[![Open in Colab](https://colab.research.google.com/assets/colab-badge.svg)](https://colab.research.google.com/github/JamesMTucker/DATA_340_NLP/blob/master/Notebooks/Lecture_20_2023_04_11.ipynb)

# Lecture 20: 2023-04-11 - Recurrent Neural Networks

## Lecture Overview

* Word2Vec Assignment (description and questions)
* Word embeddings and Neural Networks (Masked Language Models)
* Recurrent Neural Networks (RNNs)
* Long Short-Term Memory (LSTM) Networks
* Gated Recurrent Units (GRUs)
* Bidirectional Recurrent Neural Networks (BRNNs)
* Attention Mechanisms

## Word2Vec Assignment

* [Description](../assignment_descriptions/08_Word_Embeddings.md)
* [Notebook](../assignment_notebooks/Word_Embeddings.ipynb)

## Word embeddings and Neural Networks

* [Notebook](./Lecture_19_2023_04_06.ipynb)

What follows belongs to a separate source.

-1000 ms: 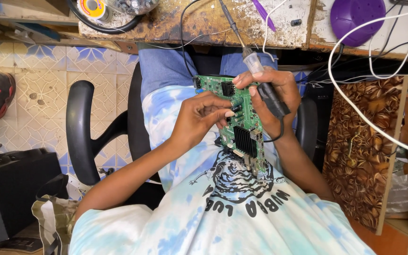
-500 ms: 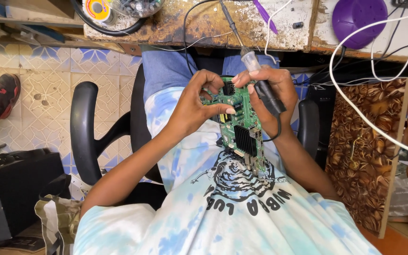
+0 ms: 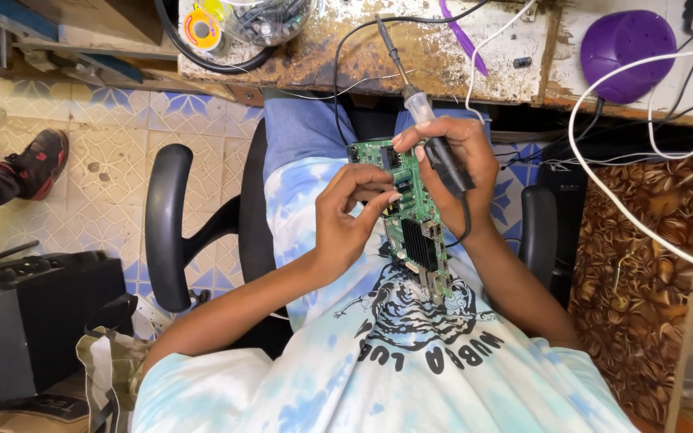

## Recurrent Neural Networks (RNNs)

Recurrent neural networks are a class of neural networks that are particularly well suited to processing sequential data such as text. They are able to remember information for a long period of time, and are thus applicable to tasks such as unsegmented, connected handwriting recognition or speech recognition.

### Sequence data

* Sequence data is data that is ordered in some way. For example, a sequence of words in a sentence, a sequence of characters in a word, a sequence of pixels in an image, a sequence of notes in a song, a sequence of frames in a video, and so on.

* Unlike Bag-of-Words models, sequence models can take into account the order of the words in a sentence. This makes them ideal for tasks such as machine translation, speech recognition, and text summarization.

* We will follow the standard conventions and model sequence data as follows:

$$x^{(i)} = (x_1^{(i)}, x_2^{(i)}, \ldots, x_T^{(i)})$$

Where $T$ is the length of the sequence and $x_t^{(i)}$ is the $t^{th}$ element of the $i^{th}$ sequence in the training set.

### Different categories of sequence models

* one to one - input layer is a single value (vector or scalar), output layer is a single value (vector or scalar). For example, image classification is a one to one model.
* one to many - input layer is a single value (vector or scalar), output layer is a sequence. For example, image captioning is a one to many model.
* many to one - input layer is a sequence, output layer is a single value (vector or scalar). For example, sentiment analysis is a many to one model.
* many to many - input layer is a sequence, output layer is a sequence. For example, machine translation is a many to many model. Some variants of this model depend on the synchronization of the input and output sequences. For example, in video classification, the input and output sequences are synchronized, whereas in machine translation, the input and output sequences are not synchronized.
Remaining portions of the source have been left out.